Hi, I traded in my large regal tang for a smaller powder blue tang at the fish store, its been 2 weeks and I never see him eat???? Is that normal? My Regal used to eat anything even flake food. The powder's in a 120g tank, temp at 76, sg at 1.021, ph is at 8.2, its a no coral tank, with my green mandarin, clown, and 12 green chromis(my first fishies around 4-5 inches big and still shoal cause of the Regal tried to kill em but never could catch em, but he never stopped tryin hahaha). Actually nothings changed in my tank for over 4 years now. Just switched one tang for another. Regal got too big for tank. For the powder I put mysis shrimp, bryne shrimp, seaweed and this plankton thing the store guy recommended. I feed my chromis and clown flakes and they catch whatever, shrimp they can catch. My mandarin eats the shrimps only and pics at the live rock??? any suggestions? Thanks


----------



## Pasfur (Mar 29, 2008)

I wish i had some good advice for you. Unfortunately, the Powder Blue Tang is one of the more difficult to keep fish that are commonly available for sale. Hopefully you have better success with this species than most, but it will certainly require some effort.

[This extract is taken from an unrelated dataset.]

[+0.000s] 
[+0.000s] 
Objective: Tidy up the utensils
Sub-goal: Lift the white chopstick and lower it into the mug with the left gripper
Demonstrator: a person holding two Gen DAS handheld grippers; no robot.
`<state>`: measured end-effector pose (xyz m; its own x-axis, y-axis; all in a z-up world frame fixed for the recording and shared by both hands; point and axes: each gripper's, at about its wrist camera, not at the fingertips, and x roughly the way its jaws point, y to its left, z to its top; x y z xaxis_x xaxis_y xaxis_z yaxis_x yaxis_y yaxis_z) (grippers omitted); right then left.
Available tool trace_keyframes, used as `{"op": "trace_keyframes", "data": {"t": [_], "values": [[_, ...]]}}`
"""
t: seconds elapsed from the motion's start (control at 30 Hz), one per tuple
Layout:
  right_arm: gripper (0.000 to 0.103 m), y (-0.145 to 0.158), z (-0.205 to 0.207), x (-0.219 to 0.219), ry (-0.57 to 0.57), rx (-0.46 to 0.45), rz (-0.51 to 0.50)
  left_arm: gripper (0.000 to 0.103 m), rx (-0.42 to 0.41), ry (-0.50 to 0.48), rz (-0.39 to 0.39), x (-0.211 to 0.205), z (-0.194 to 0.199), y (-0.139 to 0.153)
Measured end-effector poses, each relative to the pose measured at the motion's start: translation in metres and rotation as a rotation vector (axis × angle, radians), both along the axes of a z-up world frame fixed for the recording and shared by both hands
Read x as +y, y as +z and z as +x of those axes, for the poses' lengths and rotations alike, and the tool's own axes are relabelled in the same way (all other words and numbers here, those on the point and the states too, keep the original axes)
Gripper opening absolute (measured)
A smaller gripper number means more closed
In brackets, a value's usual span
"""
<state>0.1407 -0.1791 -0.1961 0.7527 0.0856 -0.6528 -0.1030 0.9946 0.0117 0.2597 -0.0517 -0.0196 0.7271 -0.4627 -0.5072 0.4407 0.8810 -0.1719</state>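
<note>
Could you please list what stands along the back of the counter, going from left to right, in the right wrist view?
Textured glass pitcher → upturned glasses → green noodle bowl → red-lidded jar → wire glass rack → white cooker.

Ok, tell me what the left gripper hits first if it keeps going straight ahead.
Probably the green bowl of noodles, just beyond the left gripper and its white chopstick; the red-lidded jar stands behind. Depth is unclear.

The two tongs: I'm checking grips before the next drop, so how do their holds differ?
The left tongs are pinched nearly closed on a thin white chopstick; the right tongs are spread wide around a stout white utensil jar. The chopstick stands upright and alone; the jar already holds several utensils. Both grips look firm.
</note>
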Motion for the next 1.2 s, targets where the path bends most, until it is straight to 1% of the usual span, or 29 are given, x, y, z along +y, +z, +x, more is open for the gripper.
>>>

Was the fish eating at the LFS? If so, what was it eating? In an attempt to stimulate its appetite, you should try soaking flake food in a garlic supplement. Garlic is available at most every LFS. It is a liquid formula that most fish have a very difficult time ignoring.


----------



## kevinkkay (Jul 24, 2008)

yeah i read that garlic thing after i posted, today bought some extract and it seems to work I saw him eating after a few hours. After watching him it looks like he has some ick starting already.... now i gotta treat the tank for that, what a pain this guy's become... I fell like just putting him on a frying pan for all the trouble lol, but that'd be an expensive peace of filet hahaha.


----------